▶ Source data
══════

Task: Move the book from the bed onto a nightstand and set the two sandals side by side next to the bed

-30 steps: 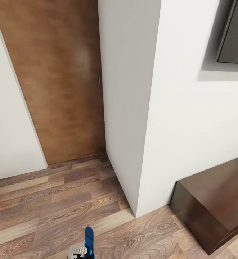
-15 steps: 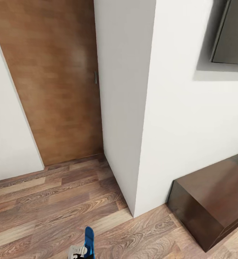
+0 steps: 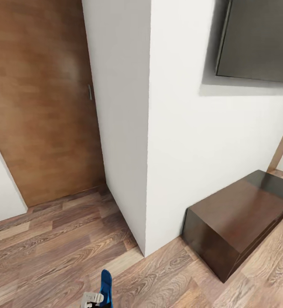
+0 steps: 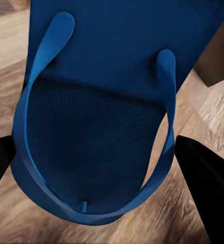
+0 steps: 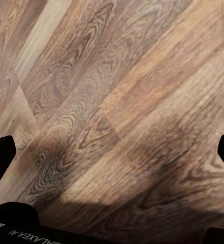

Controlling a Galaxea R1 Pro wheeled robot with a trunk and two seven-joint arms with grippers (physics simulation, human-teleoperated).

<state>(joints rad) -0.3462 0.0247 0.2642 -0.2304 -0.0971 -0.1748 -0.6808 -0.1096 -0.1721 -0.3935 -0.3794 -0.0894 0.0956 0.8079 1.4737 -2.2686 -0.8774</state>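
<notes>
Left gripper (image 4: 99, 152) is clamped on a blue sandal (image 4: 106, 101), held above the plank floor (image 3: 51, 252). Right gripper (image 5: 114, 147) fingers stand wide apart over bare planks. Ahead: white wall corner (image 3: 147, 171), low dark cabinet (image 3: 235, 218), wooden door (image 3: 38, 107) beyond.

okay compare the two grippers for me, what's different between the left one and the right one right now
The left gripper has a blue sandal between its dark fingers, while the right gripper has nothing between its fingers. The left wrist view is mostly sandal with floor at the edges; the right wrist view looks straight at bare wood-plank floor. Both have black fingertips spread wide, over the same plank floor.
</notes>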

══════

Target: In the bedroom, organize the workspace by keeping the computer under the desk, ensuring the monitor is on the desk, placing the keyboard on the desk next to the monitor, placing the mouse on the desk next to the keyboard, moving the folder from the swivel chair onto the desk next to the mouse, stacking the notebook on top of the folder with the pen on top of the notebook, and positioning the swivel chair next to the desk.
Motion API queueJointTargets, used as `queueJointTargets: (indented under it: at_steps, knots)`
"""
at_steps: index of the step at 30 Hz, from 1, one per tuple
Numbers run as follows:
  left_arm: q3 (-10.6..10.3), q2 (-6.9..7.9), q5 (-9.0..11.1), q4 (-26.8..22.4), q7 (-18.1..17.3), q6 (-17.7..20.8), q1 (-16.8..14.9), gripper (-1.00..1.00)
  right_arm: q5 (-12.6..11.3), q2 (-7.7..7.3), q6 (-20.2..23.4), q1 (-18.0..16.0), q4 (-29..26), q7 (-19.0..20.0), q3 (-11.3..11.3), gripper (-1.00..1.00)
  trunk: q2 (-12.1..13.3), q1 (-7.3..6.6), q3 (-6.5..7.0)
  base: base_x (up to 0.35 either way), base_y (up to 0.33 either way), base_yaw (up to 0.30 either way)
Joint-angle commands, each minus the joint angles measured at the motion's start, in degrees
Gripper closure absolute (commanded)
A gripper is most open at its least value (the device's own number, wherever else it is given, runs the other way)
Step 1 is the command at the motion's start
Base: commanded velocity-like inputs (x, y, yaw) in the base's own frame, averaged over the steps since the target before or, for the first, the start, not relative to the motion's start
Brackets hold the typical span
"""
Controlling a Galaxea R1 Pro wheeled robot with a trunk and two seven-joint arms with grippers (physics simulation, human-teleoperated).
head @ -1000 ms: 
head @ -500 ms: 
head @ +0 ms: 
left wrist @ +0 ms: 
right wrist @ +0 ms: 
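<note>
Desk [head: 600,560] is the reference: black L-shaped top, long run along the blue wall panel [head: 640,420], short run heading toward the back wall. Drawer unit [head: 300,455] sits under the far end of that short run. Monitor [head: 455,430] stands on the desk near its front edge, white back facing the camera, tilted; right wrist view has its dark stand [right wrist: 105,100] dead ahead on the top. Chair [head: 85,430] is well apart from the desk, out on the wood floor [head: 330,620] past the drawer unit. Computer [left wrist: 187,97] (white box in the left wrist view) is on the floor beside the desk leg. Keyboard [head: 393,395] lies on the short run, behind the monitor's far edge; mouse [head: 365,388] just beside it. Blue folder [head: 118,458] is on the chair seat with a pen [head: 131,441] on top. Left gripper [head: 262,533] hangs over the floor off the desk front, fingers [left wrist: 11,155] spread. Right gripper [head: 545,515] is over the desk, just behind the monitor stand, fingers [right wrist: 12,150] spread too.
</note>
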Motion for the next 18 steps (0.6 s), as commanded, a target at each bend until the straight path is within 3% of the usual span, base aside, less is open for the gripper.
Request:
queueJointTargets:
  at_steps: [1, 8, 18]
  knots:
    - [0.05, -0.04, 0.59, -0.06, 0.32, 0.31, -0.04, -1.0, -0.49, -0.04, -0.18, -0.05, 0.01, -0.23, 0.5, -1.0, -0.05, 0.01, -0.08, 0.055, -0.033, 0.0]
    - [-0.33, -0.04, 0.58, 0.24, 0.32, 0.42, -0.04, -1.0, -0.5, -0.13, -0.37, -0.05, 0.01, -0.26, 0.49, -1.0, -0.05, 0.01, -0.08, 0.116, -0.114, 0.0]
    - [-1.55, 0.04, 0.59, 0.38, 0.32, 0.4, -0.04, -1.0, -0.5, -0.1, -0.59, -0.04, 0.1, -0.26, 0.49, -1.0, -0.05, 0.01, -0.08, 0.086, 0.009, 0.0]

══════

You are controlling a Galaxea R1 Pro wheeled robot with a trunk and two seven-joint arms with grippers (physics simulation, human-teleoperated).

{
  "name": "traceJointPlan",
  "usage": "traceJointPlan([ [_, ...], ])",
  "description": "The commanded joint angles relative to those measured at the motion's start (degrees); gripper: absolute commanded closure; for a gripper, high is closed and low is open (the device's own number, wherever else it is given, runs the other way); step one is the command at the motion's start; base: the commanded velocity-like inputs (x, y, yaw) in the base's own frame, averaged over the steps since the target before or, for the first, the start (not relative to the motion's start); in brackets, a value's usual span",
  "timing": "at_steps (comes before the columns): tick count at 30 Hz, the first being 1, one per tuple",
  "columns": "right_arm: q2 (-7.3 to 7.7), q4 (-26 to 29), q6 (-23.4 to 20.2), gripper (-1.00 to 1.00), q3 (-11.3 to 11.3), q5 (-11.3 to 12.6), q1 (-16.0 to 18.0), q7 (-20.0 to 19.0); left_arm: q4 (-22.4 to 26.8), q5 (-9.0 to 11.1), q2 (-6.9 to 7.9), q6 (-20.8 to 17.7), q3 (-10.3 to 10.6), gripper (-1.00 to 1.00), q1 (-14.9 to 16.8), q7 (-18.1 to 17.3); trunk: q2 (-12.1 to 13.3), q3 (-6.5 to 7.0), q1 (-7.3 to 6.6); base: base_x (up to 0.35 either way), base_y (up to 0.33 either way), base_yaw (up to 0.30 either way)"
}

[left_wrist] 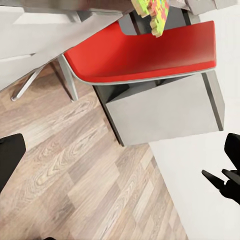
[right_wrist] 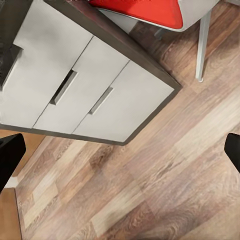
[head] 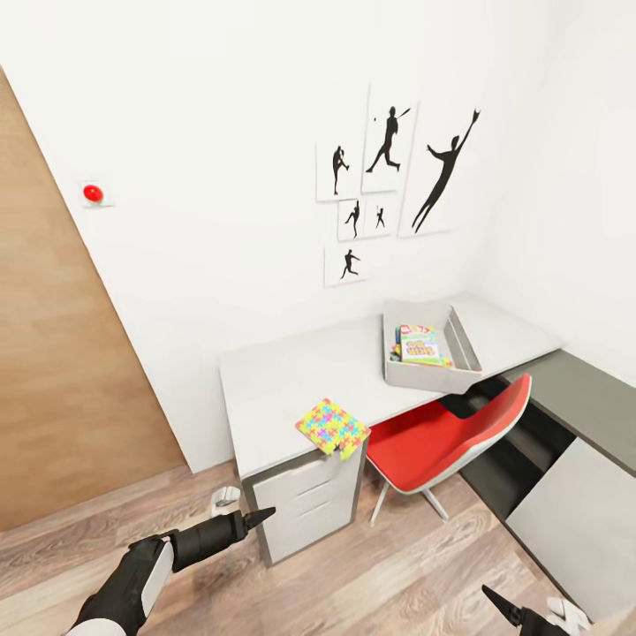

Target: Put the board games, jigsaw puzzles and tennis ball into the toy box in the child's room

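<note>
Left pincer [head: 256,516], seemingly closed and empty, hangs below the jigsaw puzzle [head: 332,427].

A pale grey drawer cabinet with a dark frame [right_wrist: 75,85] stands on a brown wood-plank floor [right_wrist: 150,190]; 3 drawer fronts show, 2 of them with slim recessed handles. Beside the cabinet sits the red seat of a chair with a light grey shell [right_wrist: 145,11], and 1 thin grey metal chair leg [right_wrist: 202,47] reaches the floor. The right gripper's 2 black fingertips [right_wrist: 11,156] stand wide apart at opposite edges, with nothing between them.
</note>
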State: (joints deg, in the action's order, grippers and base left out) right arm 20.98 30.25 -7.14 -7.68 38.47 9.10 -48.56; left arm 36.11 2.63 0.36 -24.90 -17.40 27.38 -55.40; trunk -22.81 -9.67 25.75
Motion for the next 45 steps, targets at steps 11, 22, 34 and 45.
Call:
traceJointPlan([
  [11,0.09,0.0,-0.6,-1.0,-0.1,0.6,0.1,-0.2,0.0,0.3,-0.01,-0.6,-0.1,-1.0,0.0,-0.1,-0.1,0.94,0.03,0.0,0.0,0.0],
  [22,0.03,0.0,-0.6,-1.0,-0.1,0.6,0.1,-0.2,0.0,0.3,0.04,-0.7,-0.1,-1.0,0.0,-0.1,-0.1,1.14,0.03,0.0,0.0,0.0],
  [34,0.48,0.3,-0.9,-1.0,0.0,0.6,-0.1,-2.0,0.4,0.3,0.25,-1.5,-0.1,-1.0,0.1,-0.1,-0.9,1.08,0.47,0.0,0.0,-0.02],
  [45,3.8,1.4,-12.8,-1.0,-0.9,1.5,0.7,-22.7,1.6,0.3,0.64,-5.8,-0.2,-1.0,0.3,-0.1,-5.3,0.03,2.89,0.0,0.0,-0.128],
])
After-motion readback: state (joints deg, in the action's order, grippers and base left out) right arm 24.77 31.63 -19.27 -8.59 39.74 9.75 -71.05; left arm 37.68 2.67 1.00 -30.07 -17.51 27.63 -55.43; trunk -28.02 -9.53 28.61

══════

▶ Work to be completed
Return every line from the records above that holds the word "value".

▶ Exercise answer
A gripper is most open at its least value (the device's own number, wherever else it is given, runs the other way)
  "description": "The commanded joint angles relative to those measured at the motion's start (degrees); gripper: absolute commanded closure; for a gripper, high is closed and low is open (the device's own number, wherever else it is given, runs the other way); step one is the command at the motion's start; base: the commanded velocity-like inputs (x, y, yaw) in the base's own frame, averaged over the steps since the target before or, for the first, the start (not relative to the motion's start); in brackets, a value's usual span",

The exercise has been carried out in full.